- Created by: Mark Goodson Bill Todman
- Presented by: Jim McKay Gene Rayburn
- Country of origin: United States
- No. of episodes: 13

Production
- Running time: 30 Minutes

Original release
- Network: NBC
- Release: July 7 – September 29, 1955

= Make the Connection =

American TV quiz series (1955)

Make the Connection is an American game show, sponsored by Borden, that ran on Thursday nights from July 7 to September 29, 1955, on NBC from 8:30 to 9 p.m. Eastern Time.

Original host Jim McKay was replaced after the first four episodes by Gene Rayburn, who debuted as a game show host on August 4, 1955.

The series was a Mark Goodson-Bill Todman Production, and as such it had many things in common with the other panel shows developed by the company. Like What's My Line? and I've Got a Secret, there were four celebrity panelists who were each given a timed period in which to ask questions. Each panelist that was stumped earned the contestants money.

Betty White made one of her earliest game show appearances as a panelist on the series (her first on national television was a few weeks earlier on What's My Line?). The regular panelists were White, Gene Klavan, Gloria DeHaven, and Eddie Bracken.

==Rules==
The object of the game was for the four celebrity panelists to guess what the connection was between two or more people. Each time a panelist failed to make the connection within 30 seconds, the contestant earned $25. The game ended after a panelist guessed the connection or the guest earned $150.

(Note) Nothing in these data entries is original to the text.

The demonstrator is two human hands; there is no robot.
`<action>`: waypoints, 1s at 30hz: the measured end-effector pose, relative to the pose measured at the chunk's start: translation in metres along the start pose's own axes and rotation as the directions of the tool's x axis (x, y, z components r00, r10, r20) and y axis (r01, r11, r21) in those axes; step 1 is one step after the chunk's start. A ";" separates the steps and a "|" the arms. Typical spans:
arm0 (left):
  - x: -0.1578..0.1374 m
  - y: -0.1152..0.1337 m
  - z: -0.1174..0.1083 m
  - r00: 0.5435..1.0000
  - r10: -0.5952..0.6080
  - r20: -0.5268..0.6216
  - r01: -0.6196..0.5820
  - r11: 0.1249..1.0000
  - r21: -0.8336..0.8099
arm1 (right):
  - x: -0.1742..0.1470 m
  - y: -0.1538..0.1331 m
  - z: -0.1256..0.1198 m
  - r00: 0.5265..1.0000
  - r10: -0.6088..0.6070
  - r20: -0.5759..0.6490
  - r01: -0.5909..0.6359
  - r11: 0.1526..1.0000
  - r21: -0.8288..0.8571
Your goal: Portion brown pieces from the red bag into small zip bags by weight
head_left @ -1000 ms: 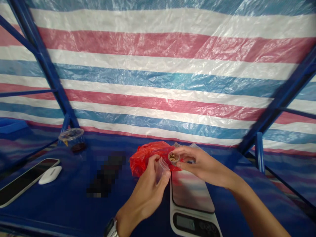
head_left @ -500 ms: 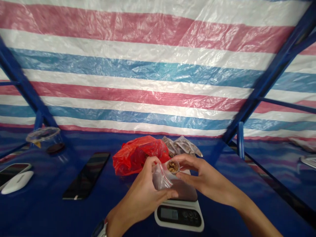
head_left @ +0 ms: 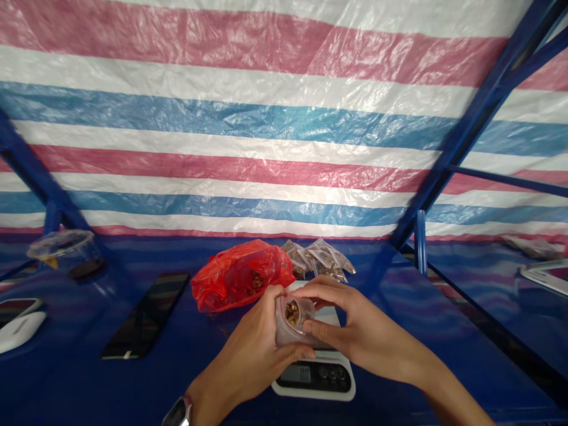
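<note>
Left hand (head_left: 255,349) pinches small zip bag (head_left: 286,331) mouth open above the scale (head_left: 316,373); right hand (head_left: 350,331) pinches small cup (head_left: 298,310) of brown bits. Bag likely light, limp, slippery: grip at rim.

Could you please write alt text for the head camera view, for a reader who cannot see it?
Two bare hands, left hand and right hand, tip a small clear cup of brown pieces into a small clear zip bag above a white digital scale. A crumpled red plastic bag lies behind on the blue table.
</note>
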State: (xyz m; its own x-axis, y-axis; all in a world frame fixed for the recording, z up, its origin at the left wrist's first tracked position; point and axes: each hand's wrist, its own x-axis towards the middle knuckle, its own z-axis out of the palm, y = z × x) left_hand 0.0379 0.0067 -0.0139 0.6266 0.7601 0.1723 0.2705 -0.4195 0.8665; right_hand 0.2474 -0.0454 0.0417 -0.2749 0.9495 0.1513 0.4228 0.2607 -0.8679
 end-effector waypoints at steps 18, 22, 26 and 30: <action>-0.008 -0.014 -0.012 0.973 0.107 -0.202 -0.054 0.966 0.252 | 0.018 -0.008 0.021 0.994 0.100 -0.042 -0.099 0.995 0.030; -0.005 -0.009 -0.005 0.975 0.058 -0.215 -0.041 0.996 0.082 | 0.017 -0.017 0.019 0.989 0.077 -0.127 -0.086 0.994 -0.061; -0.003 -0.003 0.001 0.980 -0.008 -0.198 -0.011 0.995 -0.095 | 0.012 -0.021 0.014 0.988 -0.003 -0.152 -0.024 0.984 -0.178; -0.003 0.000 0.008 0.976 0.023 -0.215 -0.047 0.993 -0.111 | 0.004 -0.025 0.012 0.985 -0.106 -0.139 0.067 0.964 -0.257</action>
State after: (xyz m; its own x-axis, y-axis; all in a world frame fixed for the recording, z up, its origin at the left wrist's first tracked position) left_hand 0.0417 0.0008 -0.0180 0.4608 0.8393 0.2885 0.1579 -0.3974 0.9040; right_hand 0.2252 -0.0505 0.0584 -0.1955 0.9317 0.3062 0.6112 0.3600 -0.7048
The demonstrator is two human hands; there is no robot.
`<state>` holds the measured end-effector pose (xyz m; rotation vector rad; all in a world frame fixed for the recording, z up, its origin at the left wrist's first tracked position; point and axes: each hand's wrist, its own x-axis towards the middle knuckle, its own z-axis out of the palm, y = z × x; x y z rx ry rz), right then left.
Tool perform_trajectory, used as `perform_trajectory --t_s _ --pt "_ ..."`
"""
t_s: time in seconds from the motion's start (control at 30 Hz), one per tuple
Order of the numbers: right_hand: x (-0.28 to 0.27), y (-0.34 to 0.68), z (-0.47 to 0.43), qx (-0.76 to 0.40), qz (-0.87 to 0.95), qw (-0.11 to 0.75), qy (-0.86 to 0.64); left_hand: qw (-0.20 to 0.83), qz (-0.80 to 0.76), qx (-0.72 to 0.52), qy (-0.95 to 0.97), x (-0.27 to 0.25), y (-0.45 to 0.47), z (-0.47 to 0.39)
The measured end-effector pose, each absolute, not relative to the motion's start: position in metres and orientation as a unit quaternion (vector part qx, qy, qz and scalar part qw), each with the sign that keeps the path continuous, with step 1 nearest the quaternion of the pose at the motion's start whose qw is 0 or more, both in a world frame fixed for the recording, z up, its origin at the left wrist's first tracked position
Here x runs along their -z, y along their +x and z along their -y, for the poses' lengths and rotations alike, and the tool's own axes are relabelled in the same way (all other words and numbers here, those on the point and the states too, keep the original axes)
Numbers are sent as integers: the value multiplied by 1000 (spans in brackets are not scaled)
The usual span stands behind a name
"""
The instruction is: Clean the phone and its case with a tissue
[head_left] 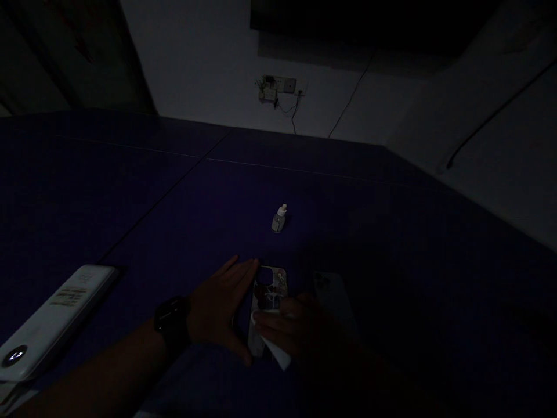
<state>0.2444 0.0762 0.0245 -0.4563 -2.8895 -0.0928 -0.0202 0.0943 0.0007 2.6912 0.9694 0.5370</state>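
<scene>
A patterned phone case (272,290) with a camera cut-out lies flat on the dark blue tabletop. My left hand (220,302), with a black watch on its wrist, rests open along the case's left edge, fingertips by the top corner and thumb near the bottom. Pressed onto the lower half of the case is a white wipe (278,353), folded under the fingers of my right hand (291,325), which are closed on it. The wipe looks like tissue or cloth; I cannot tell which. Just right of that hand lies a phone (333,293), back up, partly hidden by my right arm.
A small dropper bottle (278,220) with a white top stands beyond the case. At the left lies a white power bank (56,319) with a lit display. The blue table (174,232) meets a wall with sockets (285,86) and cables. The room is very dim.
</scene>
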Motion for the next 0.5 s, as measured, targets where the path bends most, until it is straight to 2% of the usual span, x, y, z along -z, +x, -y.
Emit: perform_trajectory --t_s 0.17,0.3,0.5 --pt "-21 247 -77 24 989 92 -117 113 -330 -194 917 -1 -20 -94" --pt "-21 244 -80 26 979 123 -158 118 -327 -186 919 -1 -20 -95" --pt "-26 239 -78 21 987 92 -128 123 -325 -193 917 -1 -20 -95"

It also featured celebrity guests as panelists.

==Episode status==
Only a handful of the thirteen episodes exist, including at least one McKay episode and a Rayburn-hosted edition which featured an overly animated J. Fred Muggs, the Today Show chimpanzee sidekick. GSN has occasionally shown an episode (mostly those hosted by Rayburn) in its "black and white" programming blocks. On September 11, 2017, Buzzr aired a Gene Rayburn episode as part of its "Lost and Found" event. Another Rayburn episode, specifically the one featuring Muggs, aired on September 25, 2021, as part of the network's 6th annual "Lost and Found" marathon. Two episodes with Rayburn as host and Betty White as a panelist aired as part of that network's tribute to White on what would have been her 100th birthday (January 17, 2022); one featured Buster Keaton, who gave a pie-throwing demonstration, and the other had golfer Sam Snead, who played the trumpet, and Gisele MacKenzie, who sang her current hit "Hard to Get". At the end of the latter. White noted that she already had three dogs but was willing to take a Cocker Spaniel that had gone unawarded. Buzzr aired an episode on Christmas morning as part of their "A Betty White Christmas" marathon.